Saturday, May 06, 2006

Dallas, Dublin

yes I said yes I will Yes.

These final words of Ulysses are the title of "A Celebration of James Joyce, Ulysses, and 100 Years of Bloomsday," edited by Nola Tully. It's a fun book. I got it as part of my quest to bring Bloomsday to Dallas. As far as I know, there are not even any Bloomsday celebrations in Texas!

It's weird how quickly one can absorb the Texan rhetoric about the state's being a world in itself, lacking nothing, doing everything better than everywhere else. I mean, it's easy to mock this attitude, because of course it's not true, but part of you wants to make it true. So when you see something lacking (like Bloomsday), rather than saying, "Aha! So much for bigger and better! Silly Texans!", you try to help Texas out. You try to make it complete. Rather than refusing to believe the myth, you work to make reality match it.

Dallas, Dublin. It can happen. Anything can happen for a day.

This (yes I said yes I will Yes.) is a really fun book, like I said. It's kind of a hodgepodge, including a term paper by Tennessee Williams ("speaking of Ulysses, there is, in the first place, too much of it"), a chart in which ten critics rank various authors, composers, characters, and periodicals on a scale of 25 to -25 (Krazy Kat gets a composite 7.6, Lenin a 0, Flaubert a 16.8, Joan of Arc a 3.3, Teddy Roosevelt a -9.5), quotes from friends and critics about Joyce and his novel, descriptions of Bloomsday celebrations around the world, essays, forewords, and so on.

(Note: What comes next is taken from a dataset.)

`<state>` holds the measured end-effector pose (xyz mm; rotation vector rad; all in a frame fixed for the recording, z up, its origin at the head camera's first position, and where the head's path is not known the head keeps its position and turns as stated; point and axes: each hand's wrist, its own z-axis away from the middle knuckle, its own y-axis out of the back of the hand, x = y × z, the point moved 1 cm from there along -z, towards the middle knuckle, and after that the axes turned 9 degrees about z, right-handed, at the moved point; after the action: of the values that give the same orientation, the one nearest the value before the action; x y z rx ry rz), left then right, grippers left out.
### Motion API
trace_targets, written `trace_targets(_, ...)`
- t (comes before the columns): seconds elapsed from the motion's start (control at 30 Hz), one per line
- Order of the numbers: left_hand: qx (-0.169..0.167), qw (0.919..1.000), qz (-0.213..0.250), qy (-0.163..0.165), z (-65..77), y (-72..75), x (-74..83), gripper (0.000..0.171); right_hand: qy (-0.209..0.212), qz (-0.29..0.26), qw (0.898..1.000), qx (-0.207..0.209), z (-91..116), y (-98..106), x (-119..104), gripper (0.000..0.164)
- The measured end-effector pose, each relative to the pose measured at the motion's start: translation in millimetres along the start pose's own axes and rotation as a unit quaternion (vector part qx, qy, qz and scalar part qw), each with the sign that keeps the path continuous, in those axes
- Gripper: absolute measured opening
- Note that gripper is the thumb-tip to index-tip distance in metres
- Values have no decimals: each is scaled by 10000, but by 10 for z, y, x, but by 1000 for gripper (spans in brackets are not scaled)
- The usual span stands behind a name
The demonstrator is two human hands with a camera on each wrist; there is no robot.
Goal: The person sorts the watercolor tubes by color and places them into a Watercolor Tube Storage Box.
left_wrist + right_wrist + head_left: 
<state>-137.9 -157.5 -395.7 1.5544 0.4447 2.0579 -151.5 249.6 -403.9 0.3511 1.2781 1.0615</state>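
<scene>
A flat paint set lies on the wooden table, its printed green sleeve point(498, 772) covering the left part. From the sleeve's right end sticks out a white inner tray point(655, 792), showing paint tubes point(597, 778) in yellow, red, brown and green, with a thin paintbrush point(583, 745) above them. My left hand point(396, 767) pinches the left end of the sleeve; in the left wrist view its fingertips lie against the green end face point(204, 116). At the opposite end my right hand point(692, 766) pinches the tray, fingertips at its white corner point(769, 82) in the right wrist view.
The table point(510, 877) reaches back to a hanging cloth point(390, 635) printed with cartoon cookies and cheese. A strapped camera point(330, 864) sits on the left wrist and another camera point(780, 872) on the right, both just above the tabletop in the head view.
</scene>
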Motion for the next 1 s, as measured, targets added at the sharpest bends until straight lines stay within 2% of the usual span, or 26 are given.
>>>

Robert Spoo's essay on copyright is relevant while turmoil rages over that Harvard girl and her silly book. Spoo says, "The mustache on the Mona Lisa always washes off," which seems sound to me. Not that the people she borrowed from were deathless literary masters, but in any case time will tell who's the better writer. We sort and sift. We waste time on unworthy things. That's life.

I was sort of confused by the collection of statements about Joyce. You have people who say he was a true, loyal friend and all that, and then people who say he was insufferable and conceited. I guess you could say such divergent things about a lot of people. It reminds me that there are a lot of people I don't really want to be friends with, but I'm glad they can find people who do. It balances things out.

Thursday, March 09, 2006

Valuing trees

A fellow member of a native plant society mailing list estimated how much the trees on his campus in north Texas were worth. He decided about $10 million.

"Since it is very difficult to move a 40' Oak, especially a long distance, I simply figured $30K minimum for a specimen tree.... and I still feel this value is way low," he writes.